Task statement: What you return must be every line from the beginning of the data through the line holding "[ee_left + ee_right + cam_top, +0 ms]", unchanged.

BEGIN

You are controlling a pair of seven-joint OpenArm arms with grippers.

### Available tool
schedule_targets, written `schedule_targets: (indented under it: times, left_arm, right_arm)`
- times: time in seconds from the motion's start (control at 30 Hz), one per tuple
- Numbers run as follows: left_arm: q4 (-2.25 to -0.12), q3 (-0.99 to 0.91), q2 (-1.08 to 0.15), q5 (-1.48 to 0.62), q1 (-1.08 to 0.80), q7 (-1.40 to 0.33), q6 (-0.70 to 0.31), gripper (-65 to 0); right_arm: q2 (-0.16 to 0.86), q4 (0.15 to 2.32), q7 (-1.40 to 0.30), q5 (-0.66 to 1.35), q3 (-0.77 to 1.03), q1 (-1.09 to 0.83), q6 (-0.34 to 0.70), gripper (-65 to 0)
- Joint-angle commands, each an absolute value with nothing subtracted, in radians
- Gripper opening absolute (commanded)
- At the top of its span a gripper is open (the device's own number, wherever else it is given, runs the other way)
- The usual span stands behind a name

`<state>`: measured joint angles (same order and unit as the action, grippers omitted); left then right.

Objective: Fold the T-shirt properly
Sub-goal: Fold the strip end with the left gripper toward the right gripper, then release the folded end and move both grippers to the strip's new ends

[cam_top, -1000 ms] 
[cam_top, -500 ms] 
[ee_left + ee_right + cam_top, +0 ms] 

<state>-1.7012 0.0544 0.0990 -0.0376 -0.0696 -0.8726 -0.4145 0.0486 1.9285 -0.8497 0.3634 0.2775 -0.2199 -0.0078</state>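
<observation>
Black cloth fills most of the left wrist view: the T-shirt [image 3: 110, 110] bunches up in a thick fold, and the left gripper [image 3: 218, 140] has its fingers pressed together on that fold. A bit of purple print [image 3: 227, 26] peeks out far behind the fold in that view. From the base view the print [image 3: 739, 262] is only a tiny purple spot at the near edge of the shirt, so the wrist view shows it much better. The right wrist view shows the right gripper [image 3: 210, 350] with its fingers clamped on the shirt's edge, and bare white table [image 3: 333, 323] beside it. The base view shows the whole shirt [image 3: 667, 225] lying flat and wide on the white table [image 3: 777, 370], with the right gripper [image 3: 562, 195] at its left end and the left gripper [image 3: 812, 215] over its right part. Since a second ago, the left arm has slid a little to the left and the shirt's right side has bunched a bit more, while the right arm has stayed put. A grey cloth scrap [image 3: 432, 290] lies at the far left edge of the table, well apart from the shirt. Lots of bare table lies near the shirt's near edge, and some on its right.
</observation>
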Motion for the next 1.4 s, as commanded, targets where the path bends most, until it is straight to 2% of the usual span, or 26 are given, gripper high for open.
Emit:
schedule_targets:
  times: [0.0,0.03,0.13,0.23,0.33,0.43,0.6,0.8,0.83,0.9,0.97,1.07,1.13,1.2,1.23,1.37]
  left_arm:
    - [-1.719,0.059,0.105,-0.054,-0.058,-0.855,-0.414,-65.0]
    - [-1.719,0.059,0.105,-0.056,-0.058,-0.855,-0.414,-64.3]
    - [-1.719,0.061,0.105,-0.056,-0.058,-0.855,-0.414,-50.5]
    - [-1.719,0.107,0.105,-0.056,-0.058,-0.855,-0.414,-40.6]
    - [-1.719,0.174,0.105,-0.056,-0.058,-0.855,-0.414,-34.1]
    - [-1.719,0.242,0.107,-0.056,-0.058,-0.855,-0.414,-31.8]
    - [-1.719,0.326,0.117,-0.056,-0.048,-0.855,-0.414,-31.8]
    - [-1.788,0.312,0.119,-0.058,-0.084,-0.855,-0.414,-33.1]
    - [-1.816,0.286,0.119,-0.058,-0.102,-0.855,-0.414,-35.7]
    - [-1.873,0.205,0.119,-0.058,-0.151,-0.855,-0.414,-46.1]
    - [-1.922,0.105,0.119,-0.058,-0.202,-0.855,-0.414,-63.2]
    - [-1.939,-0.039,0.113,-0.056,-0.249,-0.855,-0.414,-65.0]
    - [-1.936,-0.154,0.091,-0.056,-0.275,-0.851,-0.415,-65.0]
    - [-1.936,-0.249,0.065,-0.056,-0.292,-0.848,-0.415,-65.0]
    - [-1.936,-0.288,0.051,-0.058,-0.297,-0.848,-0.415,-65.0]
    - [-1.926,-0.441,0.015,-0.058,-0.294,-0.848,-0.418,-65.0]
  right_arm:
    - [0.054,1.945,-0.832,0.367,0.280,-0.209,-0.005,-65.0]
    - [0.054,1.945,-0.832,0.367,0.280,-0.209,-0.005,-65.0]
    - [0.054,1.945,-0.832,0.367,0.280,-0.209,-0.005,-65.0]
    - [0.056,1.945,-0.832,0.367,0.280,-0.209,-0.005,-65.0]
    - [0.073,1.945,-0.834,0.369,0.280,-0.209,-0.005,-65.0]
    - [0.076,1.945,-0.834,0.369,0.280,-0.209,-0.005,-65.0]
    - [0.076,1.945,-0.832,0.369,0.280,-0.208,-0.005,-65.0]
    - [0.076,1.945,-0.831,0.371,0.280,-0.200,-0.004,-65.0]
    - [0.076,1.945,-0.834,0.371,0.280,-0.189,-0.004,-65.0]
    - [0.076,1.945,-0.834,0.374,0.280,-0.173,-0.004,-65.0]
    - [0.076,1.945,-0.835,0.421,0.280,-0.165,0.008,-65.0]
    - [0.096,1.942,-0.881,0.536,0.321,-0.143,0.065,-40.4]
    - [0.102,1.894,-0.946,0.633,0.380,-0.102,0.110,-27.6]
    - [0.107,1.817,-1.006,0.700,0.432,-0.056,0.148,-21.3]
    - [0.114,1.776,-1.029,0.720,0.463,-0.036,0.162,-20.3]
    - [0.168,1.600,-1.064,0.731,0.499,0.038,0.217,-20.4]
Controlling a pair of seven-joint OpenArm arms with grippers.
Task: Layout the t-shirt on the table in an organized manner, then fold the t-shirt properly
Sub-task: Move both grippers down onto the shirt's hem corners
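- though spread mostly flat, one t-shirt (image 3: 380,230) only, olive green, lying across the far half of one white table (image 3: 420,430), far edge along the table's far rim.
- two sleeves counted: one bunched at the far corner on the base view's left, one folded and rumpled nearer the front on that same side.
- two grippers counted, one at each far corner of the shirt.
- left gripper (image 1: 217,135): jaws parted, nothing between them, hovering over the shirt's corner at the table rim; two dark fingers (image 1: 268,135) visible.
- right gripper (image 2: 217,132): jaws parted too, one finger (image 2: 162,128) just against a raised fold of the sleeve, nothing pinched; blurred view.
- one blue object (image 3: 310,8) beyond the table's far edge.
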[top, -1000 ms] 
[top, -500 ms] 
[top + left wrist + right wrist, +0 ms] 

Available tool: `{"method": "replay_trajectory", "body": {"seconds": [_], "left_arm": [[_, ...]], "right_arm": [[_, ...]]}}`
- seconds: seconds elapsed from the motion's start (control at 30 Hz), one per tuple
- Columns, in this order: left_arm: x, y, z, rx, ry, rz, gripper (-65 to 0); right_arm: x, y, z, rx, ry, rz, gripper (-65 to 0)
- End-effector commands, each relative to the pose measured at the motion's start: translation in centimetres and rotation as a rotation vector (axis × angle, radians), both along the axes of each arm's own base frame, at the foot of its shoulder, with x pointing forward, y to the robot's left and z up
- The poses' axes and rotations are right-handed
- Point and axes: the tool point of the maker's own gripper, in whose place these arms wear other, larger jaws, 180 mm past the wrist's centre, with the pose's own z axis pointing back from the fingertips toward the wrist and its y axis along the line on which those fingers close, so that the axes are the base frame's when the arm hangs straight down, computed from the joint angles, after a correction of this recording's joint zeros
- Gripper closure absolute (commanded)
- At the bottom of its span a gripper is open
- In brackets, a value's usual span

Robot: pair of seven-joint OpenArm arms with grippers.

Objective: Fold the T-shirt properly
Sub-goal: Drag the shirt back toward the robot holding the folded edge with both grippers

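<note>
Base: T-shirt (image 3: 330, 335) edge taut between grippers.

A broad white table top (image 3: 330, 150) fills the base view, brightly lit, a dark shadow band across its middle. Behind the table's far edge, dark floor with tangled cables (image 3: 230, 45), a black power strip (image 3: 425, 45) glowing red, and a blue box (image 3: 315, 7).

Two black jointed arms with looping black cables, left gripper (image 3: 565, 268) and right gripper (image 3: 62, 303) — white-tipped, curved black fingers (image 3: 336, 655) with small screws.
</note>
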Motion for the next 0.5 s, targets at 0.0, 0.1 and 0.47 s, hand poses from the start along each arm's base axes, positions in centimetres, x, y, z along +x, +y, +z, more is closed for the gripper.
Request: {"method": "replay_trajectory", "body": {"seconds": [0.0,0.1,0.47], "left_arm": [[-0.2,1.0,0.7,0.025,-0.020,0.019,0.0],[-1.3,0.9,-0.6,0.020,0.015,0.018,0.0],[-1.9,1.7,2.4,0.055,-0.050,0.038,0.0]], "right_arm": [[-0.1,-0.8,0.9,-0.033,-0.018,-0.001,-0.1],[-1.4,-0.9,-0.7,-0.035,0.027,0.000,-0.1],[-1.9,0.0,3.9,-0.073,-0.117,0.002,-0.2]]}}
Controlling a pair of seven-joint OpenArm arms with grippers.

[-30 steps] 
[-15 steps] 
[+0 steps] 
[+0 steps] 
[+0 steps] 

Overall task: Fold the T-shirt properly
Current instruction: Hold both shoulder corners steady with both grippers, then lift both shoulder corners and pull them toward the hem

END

Your solution:
You are controlling a pair of seven-joint OpenArm arms with grippers.

### Available tool
schedule_targets, written `schedule_targets: (indented under it: times, left_arm, right_arm)`
- times: time in seconds from the motion's start (control at 30 Hz), one per tuple
- Numbers run as follows: left_arm: q4 (-2.25 to -0.12), q3 (-0.99 to 0.91), q2 (-1.08 to 0.15), q5 (-1.48 to 0.62), q1 (-1.08 to 0.80), q7 (-1.40 to 0.33), q6 (-0.70 to 0.31), gripper (-65 to 0); right_arm: q2 (-0.16 to 0.86), q4 (0.15 to 2.32), q7 (-1.40 to 0.30), q5 (-0.66 to 1.35), q3 (-0.77 to 1.03), q1 (-1.09 to 0.83), q6 (-0.34 to 0.70), gripper (-65 to 0)
- Joint-angle commands, each an absolute value with nothing subtracted, in radians
- Gripper opening absolute (commanded)
- At the top of its span a gripper is open (the device's own number, wherever else it is given, runs the other way)
- The usual span stands behind a name

`<state>`: measured joint angles (same order and unit as the action, grippers omitted); left then right.

Objective: Fold the T-shirt properly
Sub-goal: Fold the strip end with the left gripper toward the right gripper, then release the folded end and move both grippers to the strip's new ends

[cam_top, -1000 ms] 
[cam_top, -500 ms] 
[ee_left + ee_right + cam_top, +0 ms] 

No more work remains for this exercise.